Statistical Methods for Assessing the Factual Accuracy of Large Language Models

JOHN CHERIAN – STANFORD UNIVERSITY 

ABSTRACT

The deployment of machine learning in high-stakes settings has raised fundamental questions about the reliability and fairness of black-box models. For example, does a model treat different groups equitably, or can we quantify model uncertainty before taking action on each prediction? While numerous assumption-lean methods appear to address these types of questions, their guarantees can often be misaligned with practitioners’ needs. My research program aims to resolve the inherent tension of model-free statistical inference: the generic validity of such methods is appealing, but without a well-specified model, it is challenging to identify guarantees that are also useful for decision-making.

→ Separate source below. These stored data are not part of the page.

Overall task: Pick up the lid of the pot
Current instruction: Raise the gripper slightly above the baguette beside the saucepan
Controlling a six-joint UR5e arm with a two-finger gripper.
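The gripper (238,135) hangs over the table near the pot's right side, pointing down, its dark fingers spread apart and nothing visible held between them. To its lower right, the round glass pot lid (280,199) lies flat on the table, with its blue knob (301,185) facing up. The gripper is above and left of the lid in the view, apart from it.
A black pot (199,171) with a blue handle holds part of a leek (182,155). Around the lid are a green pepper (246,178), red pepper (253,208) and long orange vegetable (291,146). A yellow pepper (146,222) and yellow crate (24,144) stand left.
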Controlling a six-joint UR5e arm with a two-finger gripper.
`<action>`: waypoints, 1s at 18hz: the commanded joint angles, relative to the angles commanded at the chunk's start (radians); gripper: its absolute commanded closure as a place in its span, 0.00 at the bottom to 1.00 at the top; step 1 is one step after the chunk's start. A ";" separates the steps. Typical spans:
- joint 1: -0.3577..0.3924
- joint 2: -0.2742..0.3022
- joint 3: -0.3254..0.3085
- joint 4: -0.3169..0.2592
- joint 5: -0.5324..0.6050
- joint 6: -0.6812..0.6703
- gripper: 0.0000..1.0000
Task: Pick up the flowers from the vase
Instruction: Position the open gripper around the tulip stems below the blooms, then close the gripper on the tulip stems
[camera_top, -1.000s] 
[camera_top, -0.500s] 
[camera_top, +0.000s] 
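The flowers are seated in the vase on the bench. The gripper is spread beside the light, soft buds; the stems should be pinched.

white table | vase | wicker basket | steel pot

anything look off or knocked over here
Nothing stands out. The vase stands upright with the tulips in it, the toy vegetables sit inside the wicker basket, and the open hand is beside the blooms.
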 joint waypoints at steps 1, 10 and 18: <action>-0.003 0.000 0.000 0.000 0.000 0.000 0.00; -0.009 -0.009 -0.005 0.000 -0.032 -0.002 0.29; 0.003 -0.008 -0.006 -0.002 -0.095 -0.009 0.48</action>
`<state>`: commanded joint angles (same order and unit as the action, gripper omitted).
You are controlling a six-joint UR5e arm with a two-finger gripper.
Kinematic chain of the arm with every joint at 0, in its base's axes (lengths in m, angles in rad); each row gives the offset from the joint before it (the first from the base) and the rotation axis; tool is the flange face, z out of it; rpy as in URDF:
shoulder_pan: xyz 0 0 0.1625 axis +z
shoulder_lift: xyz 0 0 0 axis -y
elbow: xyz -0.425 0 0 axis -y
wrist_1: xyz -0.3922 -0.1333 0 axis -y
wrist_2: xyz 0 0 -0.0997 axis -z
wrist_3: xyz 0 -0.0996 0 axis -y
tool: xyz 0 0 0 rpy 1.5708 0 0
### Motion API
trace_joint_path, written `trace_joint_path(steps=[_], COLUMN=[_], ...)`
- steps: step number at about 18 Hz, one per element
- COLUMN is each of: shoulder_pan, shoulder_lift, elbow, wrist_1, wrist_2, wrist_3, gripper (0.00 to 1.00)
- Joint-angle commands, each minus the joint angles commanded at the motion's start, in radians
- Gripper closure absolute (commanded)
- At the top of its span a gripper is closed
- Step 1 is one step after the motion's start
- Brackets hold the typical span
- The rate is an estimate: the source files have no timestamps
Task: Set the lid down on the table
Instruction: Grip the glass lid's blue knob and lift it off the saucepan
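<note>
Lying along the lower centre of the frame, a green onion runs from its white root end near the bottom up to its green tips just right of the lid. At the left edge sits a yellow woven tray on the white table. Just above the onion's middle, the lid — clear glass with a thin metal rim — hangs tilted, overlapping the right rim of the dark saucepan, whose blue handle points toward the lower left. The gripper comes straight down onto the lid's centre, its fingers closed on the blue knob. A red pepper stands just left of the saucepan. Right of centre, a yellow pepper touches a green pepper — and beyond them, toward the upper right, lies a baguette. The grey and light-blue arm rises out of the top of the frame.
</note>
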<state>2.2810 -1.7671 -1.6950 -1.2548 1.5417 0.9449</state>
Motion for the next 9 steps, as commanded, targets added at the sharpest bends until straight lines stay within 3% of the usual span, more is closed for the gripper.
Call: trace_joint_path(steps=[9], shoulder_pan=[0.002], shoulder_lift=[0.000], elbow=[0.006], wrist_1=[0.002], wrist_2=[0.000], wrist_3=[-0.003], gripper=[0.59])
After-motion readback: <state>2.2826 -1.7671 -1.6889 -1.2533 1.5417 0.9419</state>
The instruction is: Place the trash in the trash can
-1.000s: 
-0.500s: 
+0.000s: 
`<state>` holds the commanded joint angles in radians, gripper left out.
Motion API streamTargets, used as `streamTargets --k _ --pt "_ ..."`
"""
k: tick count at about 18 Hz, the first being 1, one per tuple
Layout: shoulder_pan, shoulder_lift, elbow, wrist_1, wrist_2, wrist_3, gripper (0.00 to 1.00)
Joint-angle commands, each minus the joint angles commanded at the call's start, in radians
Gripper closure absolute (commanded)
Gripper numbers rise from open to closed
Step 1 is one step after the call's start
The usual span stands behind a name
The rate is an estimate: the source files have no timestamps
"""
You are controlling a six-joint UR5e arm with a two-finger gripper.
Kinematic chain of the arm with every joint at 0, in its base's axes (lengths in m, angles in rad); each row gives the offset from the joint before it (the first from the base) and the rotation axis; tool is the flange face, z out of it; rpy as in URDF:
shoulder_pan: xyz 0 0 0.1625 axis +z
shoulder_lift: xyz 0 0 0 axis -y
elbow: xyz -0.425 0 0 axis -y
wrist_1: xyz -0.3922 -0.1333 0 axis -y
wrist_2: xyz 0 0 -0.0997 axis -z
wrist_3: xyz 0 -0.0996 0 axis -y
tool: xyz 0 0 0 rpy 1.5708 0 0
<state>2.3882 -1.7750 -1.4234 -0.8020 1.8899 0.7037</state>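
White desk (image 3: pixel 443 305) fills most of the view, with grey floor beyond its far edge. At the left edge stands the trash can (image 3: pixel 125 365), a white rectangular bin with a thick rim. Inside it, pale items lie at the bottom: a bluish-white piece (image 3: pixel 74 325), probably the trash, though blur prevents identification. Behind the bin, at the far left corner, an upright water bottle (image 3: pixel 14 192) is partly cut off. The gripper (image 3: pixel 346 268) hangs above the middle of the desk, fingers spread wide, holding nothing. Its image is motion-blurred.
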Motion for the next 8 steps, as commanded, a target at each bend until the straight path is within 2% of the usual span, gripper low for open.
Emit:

To illustrate my approach, this talk will primarily focus on a set of new conformal inference methods for obtaining validity guarantees on the output of large language models (LLMs). Prior work in language modeling identifies a subset of the text that satisfies a high-probability guarantee of factuality. These methods work by filtering a claim from the LLM’s original response if a scoring function evaluated on the claim fails to exceed some estimated threshold. Existing methods in this area suffer from two deficiencies. First, the guarantee is not conditionally valid. The trustworthiness of the filtering step may vary based on the topic of the response. Second, because the scoring function is imperfect, the filtering step can remove many valuable and accurate claims. Our work addresses both of these challenges via two new conformal prediction methods. First, we show how to issue an error guarantee that is both valid and adaptive: the guarantee remains well-calibrated even though it can depend on the prompt (e.g., so that the final output retains most claims). Second, we will show how to optimize the accuracy of the scoring function used in this procedure, e.g., by ensembling multiple scoring approaches. This is joint work with Isaac Gibbs and Emmanuel Candès.